» **About this task**
From the material below, set down exactly the lines that run from the one containing "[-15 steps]" to the one containing "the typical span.", minus the pictures.

*** Begin section ***

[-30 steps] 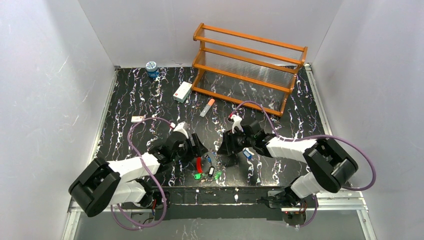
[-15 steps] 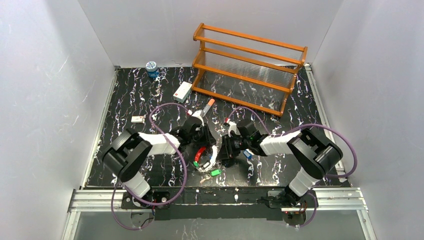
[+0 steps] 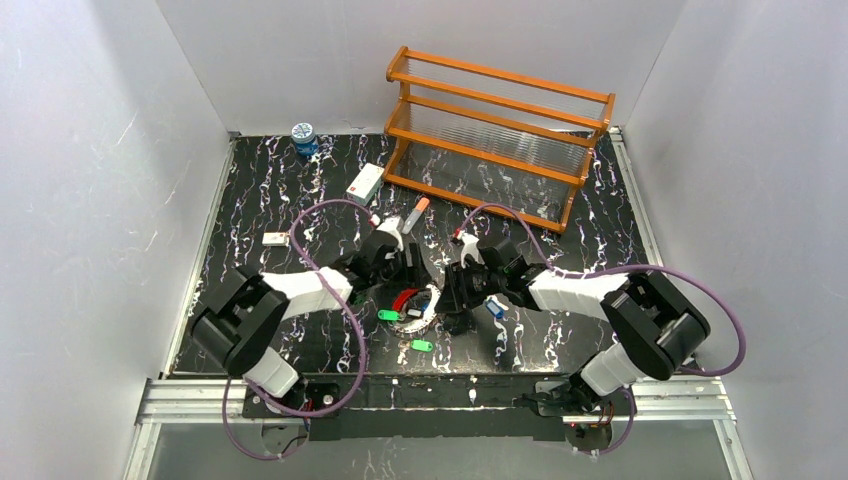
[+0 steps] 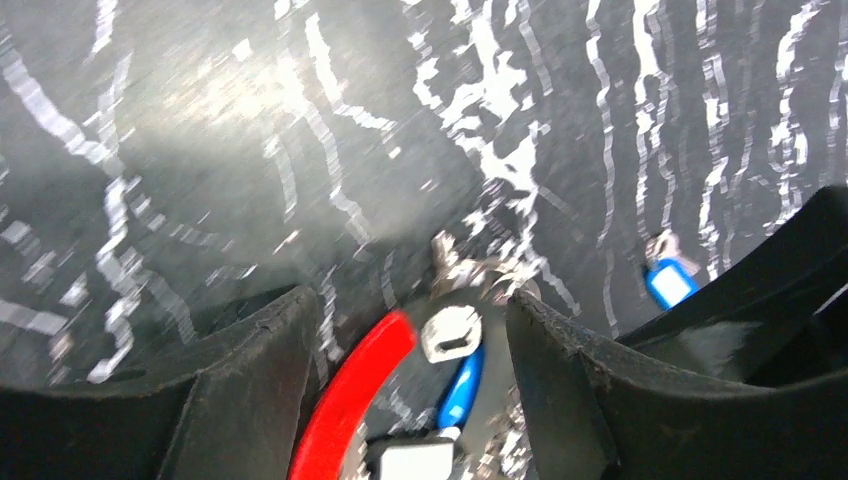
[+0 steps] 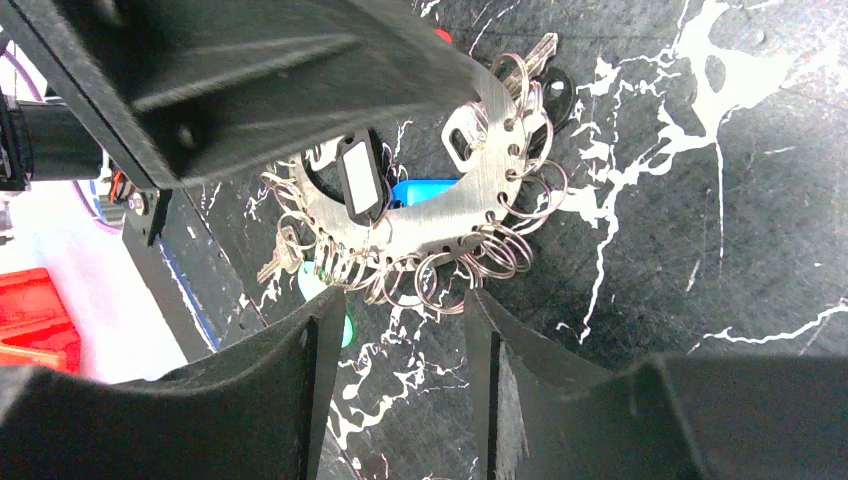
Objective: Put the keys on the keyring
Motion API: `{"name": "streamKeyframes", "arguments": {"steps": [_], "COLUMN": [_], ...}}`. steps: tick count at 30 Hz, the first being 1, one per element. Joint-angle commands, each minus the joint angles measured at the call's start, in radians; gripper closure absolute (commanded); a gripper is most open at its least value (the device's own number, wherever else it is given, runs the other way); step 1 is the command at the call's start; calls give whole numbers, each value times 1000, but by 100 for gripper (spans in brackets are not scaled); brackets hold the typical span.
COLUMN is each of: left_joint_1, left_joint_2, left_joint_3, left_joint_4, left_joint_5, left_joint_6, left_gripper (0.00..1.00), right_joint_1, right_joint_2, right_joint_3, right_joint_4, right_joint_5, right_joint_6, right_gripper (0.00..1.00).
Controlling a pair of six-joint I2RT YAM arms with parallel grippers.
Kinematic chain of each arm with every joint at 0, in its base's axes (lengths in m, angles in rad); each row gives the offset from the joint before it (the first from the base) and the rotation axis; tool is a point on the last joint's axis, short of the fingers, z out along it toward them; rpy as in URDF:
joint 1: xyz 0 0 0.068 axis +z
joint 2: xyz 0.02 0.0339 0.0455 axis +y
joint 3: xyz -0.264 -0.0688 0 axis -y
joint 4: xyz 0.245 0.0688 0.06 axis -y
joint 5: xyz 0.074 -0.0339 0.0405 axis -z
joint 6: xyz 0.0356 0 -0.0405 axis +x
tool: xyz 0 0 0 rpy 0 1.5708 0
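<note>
1. Keys [image 3: 388,315] with green heads: one lies on the black marbled table [image 3: 260,190], well in front of the wooden rack [image 3: 480,70] and off its left end. A second green key [image 3: 421,345] lies farther from the rack.
2. Left gripper [image 3: 412,282]: in front of the rack's left end. Fingers [image 4: 250,390] are spread and grip nothing; a red arc passes between them.
3. Keyring [image 3: 418,306]: flat on the table in front of the rack's left half. It is part red and part silvery, and the silvery part carries many small split rings [image 5: 470,260].
4. Right gripper [image 3: 455,300]: in front of the rack's middle. Fingers [image 5: 270,400] are apart and empty, with the tips just short of the split rings.
5. Blue key [image 3: 494,309]: on the table in front of the rack's middle.
</note>
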Motion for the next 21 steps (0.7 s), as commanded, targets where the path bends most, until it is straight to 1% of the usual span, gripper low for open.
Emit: {"name": "streamKeyframes", "arguments": {"steps": [1, 6, 12, 15, 18, 21], "left_joint_1": [12, 15, 14, 14, 14, 15], "left_joint_2": [-146, -318, -468, -504, -516, -513], "left_joint_3": [-94, -190, -322, -368, -387, -394], "left_joint_4": [-155, -166, -76, -22, -1, 10], "left_joint_5": [-127, -166, -151, -129, -124, -119], "left_joint_6": [34, 19, -38, -67, -87, -94], "left_gripper": [32, 35, 37, 37, 38, 39], "right_joint_1": [-2, -2, 27, 51, 72, 92], "right_joint_2": [-40, -51, -59, -47, -27, -7], "right_joint_3": [32, 30, 11, 28, 57, 81], "right_joint_4": [-61, -65, -38, -30, -41, -55], "right_joint_5": [21, -3, -4, 10, 24, 45], "right_joint_6": [-22, 22, 129, 145, 147, 146], "right_gripper": [45, 52, 58, 62, 66, 68]}}
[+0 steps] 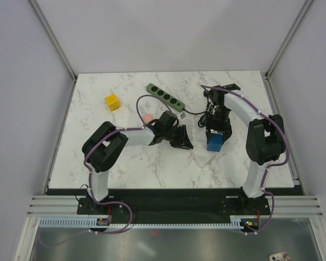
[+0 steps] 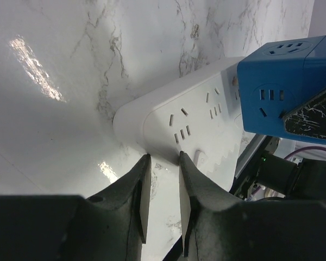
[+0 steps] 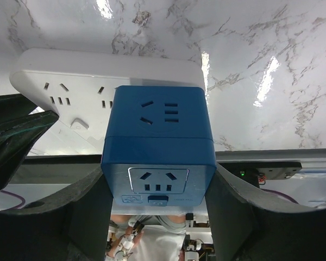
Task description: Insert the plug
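Across the white-veined marble table, enclosed by plain white walls, a white power strip lies flat right of centre. The right gripper is clamped on the blue plug cube just above it. The left gripper has its fingers slightly apart at the strip's edge. A green power strip and a yellow block sit farther back.

- A white marble-patterned table with grey veins fills the middle, seen from above.
- Plain pale grey walls close it in at the left, back and right.
- Thin metal posts rise at the two back corners.
- A metal rail lines the near edge, with a dull grey surface below it.
- Bright glints of light shine on the glossy top.
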Robot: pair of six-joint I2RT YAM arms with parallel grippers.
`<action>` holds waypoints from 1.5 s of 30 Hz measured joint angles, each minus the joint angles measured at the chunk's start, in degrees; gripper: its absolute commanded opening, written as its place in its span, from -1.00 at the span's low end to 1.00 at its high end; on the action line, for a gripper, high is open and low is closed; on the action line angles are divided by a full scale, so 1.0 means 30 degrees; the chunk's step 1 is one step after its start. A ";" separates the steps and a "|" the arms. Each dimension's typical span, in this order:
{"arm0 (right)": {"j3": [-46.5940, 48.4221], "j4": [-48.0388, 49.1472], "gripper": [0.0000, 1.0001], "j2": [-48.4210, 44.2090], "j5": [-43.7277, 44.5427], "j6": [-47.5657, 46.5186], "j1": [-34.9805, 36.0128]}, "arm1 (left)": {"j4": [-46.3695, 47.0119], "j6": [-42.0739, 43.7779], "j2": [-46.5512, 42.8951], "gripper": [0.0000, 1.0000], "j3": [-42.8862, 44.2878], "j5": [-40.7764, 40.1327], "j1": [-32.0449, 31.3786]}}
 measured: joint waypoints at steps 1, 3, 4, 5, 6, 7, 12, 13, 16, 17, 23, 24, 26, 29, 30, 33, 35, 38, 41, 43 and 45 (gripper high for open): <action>0.0000 0.0000 -1.00 0.0015 0.0015 0.0073 0.0000 | 0.0146 -0.0022 -0.0044 -0.39 -0.0109 -0.0051 -0.0015; 0.0153 -0.0080 -1.00 0.0131 0.0029 0.0153 0.0000 | 0.0546 -0.0219 -0.0175 -0.39 -0.0401 -0.0226 -0.0073; 0.0313 -0.0168 -1.00 0.0270 0.0036 0.0138 0.0007 | 0.0838 -0.0342 -0.0291 -0.39 -0.0641 -0.0372 -0.0109; 0.0481 -0.0240 -1.00 0.0408 0.0051 0.0102 0.0007 | 0.1202 -0.0488 -0.0437 -0.39 -0.0918 -0.0590 -0.0168; 0.0707 -0.0328 -1.00 0.0597 0.0080 0.0036 0.0022 | 0.1494 -0.0590 -0.0576 -0.39 -0.1173 -0.0809 -0.0233; 0.0947 -0.0328 -1.00 0.0794 0.0153 -0.0029 0.0044 | 0.1902 -0.0729 -0.0750 -0.40 -0.1523 -0.1115 -0.0335; 0.0597 0.2674 -1.00 0.2288 0.1523 -0.0175 0.0087 | 0.2820 -0.1326 -0.1807 -0.40 -0.3038 -0.2222 -0.0656; 0.0211 0.3082 -1.00 0.2900 0.1741 -0.0175 0.0131 | 0.2856 -0.1413 -0.1967 -0.39 -0.3249 -0.2259 -0.0714; -0.0379 0.2586 -1.00 0.3096 0.1894 -0.0525 0.0219 | 0.2739 -0.1639 -0.2484 -0.30 -0.3774 -0.2499 -0.0816; -0.0466 0.2623 -1.00 0.3009 0.2113 -0.0663 0.0248 | 0.2448 -0.1639 -0.2608 -0.28 -0.3825 -0.2710 -0.0809; -0.0510 0.3548 -1.00 0.2550 0.3446 -0.1129 0.0313 | 0.0036 -0.1486 -0.3082 -0.14 -0.3279 -0.3956 -0.0780; -0.0525 0.3971 -1.00 0.2419 0.3555 -0.1158 0.0313 | -0.0248 -0.1457 -0.3155 -0.10 -0.3191 -0.4160 -0.0772; -0.0532 0.4707 -1.00 0.2047 0.3832 -0.1166 0.0313 | -0.0852 -0.1319 -0.3395 -0.06 -0.3038 -0.4626 -0.0772; -0.0525 0.5530 -1.00 0.1100 0.4328 -0.1151 0.0313 | -0.1792 -0.1078 -0.3861 0.07 -0.2871 -0.5224 -0.0758; -0.0503 0.5712 -1.00 0.0736 0.4393 -0.1151 0.0313 | -0.2047 -0.1020 -0.3985 0.10 -0.2834 -0.5355 -0.0743; -0.0386 0.6076 -1.00 -0.0291 0.4634 -0.1107 0.0313 | -0.2572 -0.0969 -0.4204 0.22 -0.2776 -0.5632 -0.0721; -0.0328 0.6295 -1.00 -0.0903 0.4728 -0.1056 0.0313 | -0.2856 -0.0962 -0.4262 0.29 -0.2754 -0.5661 -0.0721; -0.0328 0.6543 -1.00 -0.2040 0.4758 -0.0940 0.0313 | -0.3075 -0.0882 -0.4401 0.31 -0.2747 -0.5661 -0.0721; -0.0583 0.6914 -1.00 -0.3424 0.4488 -0.0867 0.0313 | -0.3599 -0.0583 -0.4954 0.32 -0.2747 -0.5654 -0.0721; -0.1377 0.7563 -1.00 -0.4881 0.3876 -0.0896 0.0291 | -0.3920 -0.0306 -0.5676 0.33 -0.2747 -0.5472 -0.0663; -0.2441 0.8284 -1.00 -0.6535 0.2761 -0.1122 0.0277 | -0.3912 0.0197 -0.6703 0.41 -0.2747 -0.4976 -0.0576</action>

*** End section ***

» **Solution**
[-15 steps] 
[+0 steps] 
[+0 steps] 
[+0 steps] 
Objective: Put the keys on the keyring
Motion API: `{"name": "streamKeyframes", "arguments": {"steps": [_], "COLUMN": [_], ...}}`. steps: tick count at 30 Hz, the first being 1, one per element. Joint-angle commands, each minus the joint angles measured at the call's start, in radians; gripper closure absolute (commanded); a gripper is most open at its least value (the device's own number, wherever else it is given, runs the other way); step 1 is the command at the call's start; calls give whole numbers, each value times 1000, but by 100 for gripper (spans in brackets are not scaled); brackets hold the typical span.

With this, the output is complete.